許是適應了這裏,倒沒覺得什麼可怕的了,反正這些墳裏麵埋的都是些死了好久的人。能再跳出來才有鬼~
“哎,你們說這是不是亂葬崗?”張珊用腳踢了踢腐朽的木頭碑。李芸趕緊過去拉她,說是這樣對死人不敬。
“都沒有名字,也許吧!”祁東來來回回看了個遍,無所謂地道。穆赫南搖搖頭,說:“我們還是快找出路吧!也不知道那些蛇會不會跟到這兒來。”
說起這個,大家突然緊張起來,在墳地裏找了幾圈,愣是什麼都沒找到,墳地對麵是山壁,鋪滿藤蔓青苔,又陡峭筆直,根本沒有容人攀附的突起,幾乎為絕境!一籌莫展,張澤這時幽幽轉醒,先是看到看到了那石頭碑,大叫一聲!然後又注意到陳鷺等人,那眼神簡直就跟見了鬼一樣!他跌跌撞撞地爬起來,口中喃喃自語,陳鷺過去拉他,他娘的跟掉了魂兒一樣,一碰就渾身顫抖!陳鷺回頭很無辜,童雲誌皺眉過去推推他的肩。
“張澤!”
“張澤你來這裏幹什麼?”所有人都圍了過來。蕭新易不耐煩地走到他麵前,瞪他:“你丫的說句話行不行!”
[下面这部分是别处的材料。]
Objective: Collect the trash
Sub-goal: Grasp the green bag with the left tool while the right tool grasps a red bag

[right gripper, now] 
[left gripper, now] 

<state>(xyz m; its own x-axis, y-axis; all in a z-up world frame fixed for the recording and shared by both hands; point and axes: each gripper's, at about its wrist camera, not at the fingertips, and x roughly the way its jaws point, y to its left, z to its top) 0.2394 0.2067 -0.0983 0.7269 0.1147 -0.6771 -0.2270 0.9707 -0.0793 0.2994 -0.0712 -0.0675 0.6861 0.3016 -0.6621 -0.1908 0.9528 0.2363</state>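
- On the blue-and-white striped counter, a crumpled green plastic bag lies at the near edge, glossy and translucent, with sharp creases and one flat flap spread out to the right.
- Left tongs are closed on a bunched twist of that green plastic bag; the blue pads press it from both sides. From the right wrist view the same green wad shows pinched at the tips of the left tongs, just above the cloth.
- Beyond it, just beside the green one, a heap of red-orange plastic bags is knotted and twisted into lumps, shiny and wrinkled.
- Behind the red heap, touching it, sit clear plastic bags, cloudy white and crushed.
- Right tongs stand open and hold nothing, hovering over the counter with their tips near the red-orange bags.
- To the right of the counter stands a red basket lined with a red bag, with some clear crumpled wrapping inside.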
“你們都走!快走!”平凡的臉上露出猙獰,張澤突然大吼著,推搡著他。眾人覺得好笑,冒著生命危險出來找他,人家還不樂意!蕭新易頓時大少爺脾氣來了,掛起一抹邪笑,單手一推,受了傷的張澤沒有反抗裏地坐倒在石碑前,蕭新易再一腳踹去,他直接撞在了碑上,張澤疼得麵目扭曲。